Here are a few tips:
Why are you listening? Keep in mind that you should be listening not to be polite—you should listen in order to learn. Fight the impulse to “prepare” your response or reply, and instead, be curious. Now, curiosity isn’t a switch you can turn on or off—this means you will have to be generous with your energy. Aim to learn something surprising, and listen with that intention.
How are you listening?
Consider framing conversations in a way where you can listen more closely: try to learn something you did not know, or that you have been dead wrong about. Enter dialogue with a beginner’s mind-set walking. Once you made it clear that you are going to try to learn something from your conversation, quiet your agenda. Again, fight the impulse to react or simply assert yourself. An easy rule to follow is to ask more questions than you give answers, creating a sense of safety and trust for others to share with you their honest thoughts and insights. If it helps to quantify it, strive to listen 2 times for every 1 time you talk.
What did you hear?
In an exchange of words, there’s more opportunity to be misunderstood than there actually is to understand. Repeat back what you heard to practice active listening: echo back to the speaker what you heard. If the speaker agrees that what you heard is what he or she intended to say, and you can move on. If not, the speaker needs to reword their statement until the listener really does understand. Be that you don’t want create an echo chamber and not contribute anything at all—but keep in mind that properly repeating what you heard is a surefire way of helping the speaker know that they are being heard.

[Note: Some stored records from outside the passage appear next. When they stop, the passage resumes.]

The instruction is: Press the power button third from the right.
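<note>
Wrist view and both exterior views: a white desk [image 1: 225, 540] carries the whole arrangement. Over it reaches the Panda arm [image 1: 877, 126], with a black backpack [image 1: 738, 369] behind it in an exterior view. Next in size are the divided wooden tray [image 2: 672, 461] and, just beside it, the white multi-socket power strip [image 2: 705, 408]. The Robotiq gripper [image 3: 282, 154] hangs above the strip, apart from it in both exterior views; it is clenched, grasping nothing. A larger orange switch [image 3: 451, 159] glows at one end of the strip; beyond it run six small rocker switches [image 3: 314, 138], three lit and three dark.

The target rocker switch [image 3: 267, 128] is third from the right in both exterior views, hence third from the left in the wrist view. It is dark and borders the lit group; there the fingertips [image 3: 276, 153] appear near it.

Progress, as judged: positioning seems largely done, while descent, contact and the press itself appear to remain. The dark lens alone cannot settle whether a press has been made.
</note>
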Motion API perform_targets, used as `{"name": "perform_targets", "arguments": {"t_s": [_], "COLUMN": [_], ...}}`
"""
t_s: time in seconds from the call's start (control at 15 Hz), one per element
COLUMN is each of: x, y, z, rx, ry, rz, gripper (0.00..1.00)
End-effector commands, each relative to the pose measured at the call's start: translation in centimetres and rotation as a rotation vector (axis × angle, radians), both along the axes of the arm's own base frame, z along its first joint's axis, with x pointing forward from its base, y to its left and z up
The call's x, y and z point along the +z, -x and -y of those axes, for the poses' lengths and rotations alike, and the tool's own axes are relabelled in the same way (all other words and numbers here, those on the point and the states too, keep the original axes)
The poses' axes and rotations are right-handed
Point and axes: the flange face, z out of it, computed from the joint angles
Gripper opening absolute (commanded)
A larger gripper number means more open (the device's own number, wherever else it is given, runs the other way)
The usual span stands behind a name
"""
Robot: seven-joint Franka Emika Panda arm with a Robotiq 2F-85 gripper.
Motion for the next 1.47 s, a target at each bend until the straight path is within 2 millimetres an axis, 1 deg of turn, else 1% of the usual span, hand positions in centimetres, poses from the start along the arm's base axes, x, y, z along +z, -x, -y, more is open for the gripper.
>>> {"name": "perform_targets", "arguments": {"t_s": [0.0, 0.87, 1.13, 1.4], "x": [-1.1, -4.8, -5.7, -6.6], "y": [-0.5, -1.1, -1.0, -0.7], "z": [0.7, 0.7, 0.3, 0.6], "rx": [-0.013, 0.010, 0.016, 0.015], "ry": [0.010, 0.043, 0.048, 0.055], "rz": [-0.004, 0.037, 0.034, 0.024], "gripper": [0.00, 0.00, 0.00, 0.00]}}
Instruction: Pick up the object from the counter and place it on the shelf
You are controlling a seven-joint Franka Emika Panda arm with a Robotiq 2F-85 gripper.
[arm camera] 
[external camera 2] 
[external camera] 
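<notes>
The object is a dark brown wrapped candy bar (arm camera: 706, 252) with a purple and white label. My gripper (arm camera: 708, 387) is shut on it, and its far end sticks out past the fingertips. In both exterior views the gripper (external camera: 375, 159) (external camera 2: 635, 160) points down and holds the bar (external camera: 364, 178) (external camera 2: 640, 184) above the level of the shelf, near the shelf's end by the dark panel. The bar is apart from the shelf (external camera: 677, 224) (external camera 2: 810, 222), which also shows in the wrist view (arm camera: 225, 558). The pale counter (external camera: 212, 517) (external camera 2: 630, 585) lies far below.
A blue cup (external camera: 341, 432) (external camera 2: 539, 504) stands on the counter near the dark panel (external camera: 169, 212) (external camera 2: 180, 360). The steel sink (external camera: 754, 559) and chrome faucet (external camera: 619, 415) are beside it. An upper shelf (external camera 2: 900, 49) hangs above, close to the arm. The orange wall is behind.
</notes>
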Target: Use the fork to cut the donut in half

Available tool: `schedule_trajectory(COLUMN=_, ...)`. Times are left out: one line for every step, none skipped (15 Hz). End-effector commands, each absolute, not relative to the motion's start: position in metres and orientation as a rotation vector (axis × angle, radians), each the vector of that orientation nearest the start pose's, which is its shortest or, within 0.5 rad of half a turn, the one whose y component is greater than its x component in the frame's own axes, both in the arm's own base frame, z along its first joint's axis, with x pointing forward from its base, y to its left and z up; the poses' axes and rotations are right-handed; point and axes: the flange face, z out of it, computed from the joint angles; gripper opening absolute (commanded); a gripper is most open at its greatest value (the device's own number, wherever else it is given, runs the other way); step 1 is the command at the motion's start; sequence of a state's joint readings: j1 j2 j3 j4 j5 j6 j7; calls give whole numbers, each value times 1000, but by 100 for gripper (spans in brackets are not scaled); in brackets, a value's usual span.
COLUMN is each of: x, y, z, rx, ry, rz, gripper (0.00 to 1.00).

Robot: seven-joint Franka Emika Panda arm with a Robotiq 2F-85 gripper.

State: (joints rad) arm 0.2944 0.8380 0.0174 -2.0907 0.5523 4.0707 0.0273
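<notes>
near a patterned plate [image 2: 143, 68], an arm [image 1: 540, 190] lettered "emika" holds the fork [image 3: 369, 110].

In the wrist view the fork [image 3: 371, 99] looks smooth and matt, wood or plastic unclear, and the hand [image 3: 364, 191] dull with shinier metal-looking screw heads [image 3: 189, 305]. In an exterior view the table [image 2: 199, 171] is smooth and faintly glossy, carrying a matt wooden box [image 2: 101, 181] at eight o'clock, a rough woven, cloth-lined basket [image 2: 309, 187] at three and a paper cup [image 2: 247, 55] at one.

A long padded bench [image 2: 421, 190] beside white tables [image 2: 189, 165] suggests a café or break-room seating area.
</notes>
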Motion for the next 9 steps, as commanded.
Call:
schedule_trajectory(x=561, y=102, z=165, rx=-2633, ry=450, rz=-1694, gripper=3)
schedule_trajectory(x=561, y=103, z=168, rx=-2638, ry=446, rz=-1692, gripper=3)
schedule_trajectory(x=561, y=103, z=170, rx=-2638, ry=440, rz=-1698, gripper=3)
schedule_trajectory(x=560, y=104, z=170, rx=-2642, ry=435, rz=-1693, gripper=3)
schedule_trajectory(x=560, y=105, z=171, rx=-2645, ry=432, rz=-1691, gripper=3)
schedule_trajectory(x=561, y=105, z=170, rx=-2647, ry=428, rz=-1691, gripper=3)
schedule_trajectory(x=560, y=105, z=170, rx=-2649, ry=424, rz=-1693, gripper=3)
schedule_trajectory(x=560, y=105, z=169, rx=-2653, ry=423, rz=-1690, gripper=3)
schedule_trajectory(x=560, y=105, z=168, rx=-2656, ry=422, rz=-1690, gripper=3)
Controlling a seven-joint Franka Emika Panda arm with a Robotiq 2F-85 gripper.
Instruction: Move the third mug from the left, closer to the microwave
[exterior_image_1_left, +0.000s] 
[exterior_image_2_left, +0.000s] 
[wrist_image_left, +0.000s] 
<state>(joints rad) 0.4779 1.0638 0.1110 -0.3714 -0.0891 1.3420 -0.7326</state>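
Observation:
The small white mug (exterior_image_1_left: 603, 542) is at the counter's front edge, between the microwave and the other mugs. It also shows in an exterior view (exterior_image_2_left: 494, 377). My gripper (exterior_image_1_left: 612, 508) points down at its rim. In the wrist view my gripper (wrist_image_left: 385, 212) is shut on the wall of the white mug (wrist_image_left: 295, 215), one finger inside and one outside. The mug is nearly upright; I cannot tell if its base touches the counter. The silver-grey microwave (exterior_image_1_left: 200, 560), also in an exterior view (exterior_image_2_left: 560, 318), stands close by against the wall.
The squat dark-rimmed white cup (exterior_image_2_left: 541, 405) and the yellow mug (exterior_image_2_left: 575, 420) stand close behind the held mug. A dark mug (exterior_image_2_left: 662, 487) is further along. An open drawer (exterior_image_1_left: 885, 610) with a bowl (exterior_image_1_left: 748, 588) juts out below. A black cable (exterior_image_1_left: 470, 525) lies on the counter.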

Is the speaker done talking?
No one likes being interrupted or having their opportunity usurped—so wait until the person is done talking before you respond. Don’t work on a reply before the speaker is finished (you not only might jump the gun and interrupt, but you lose the complete information being offered). It also sends a subtle message that what you have going on is more important than what they have to say, which leaves an uncomfortable, self-serving impression.
Remember—lawyers are more than just mouthpieces. To be great advocates, advisers, and counselors, we have to be great listeners too!